+++ Material supplied +++

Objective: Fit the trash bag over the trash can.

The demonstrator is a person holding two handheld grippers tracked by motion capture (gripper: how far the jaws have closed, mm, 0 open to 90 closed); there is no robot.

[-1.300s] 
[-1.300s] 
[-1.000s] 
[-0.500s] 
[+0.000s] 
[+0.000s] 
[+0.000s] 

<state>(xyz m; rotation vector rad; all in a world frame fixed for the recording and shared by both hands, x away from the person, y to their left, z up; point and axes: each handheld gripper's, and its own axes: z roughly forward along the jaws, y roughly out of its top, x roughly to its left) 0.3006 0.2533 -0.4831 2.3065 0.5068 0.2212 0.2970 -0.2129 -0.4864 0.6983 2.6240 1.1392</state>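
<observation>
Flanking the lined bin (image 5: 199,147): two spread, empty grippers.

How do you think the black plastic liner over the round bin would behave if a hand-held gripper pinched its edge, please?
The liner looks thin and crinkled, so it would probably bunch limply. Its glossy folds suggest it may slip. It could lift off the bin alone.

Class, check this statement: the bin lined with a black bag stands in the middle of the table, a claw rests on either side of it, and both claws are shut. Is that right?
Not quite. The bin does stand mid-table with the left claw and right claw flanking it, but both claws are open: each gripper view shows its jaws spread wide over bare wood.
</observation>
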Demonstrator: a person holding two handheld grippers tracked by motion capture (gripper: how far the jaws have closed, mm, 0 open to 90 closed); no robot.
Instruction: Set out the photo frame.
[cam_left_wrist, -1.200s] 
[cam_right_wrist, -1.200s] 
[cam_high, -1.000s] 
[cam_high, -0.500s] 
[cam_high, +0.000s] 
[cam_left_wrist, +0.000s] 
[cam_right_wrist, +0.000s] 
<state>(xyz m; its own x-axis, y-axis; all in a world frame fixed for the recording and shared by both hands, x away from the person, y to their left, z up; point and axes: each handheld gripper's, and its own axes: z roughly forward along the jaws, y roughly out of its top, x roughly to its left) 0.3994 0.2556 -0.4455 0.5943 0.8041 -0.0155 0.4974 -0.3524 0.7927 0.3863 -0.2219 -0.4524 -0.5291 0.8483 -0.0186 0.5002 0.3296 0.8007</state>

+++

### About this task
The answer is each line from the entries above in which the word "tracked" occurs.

### Task output
The demonstrator is a person holding two handheld grippers tracked by motion capture (gripper: how far the jaws have closed, mm, 0 open to 90 closed); there is no robot.
Demonstrator: a person holding two handheld grippers tracked by motion capture (gripper: how far the jaws have closed, mm, 0 open to 90 closed); no robot.

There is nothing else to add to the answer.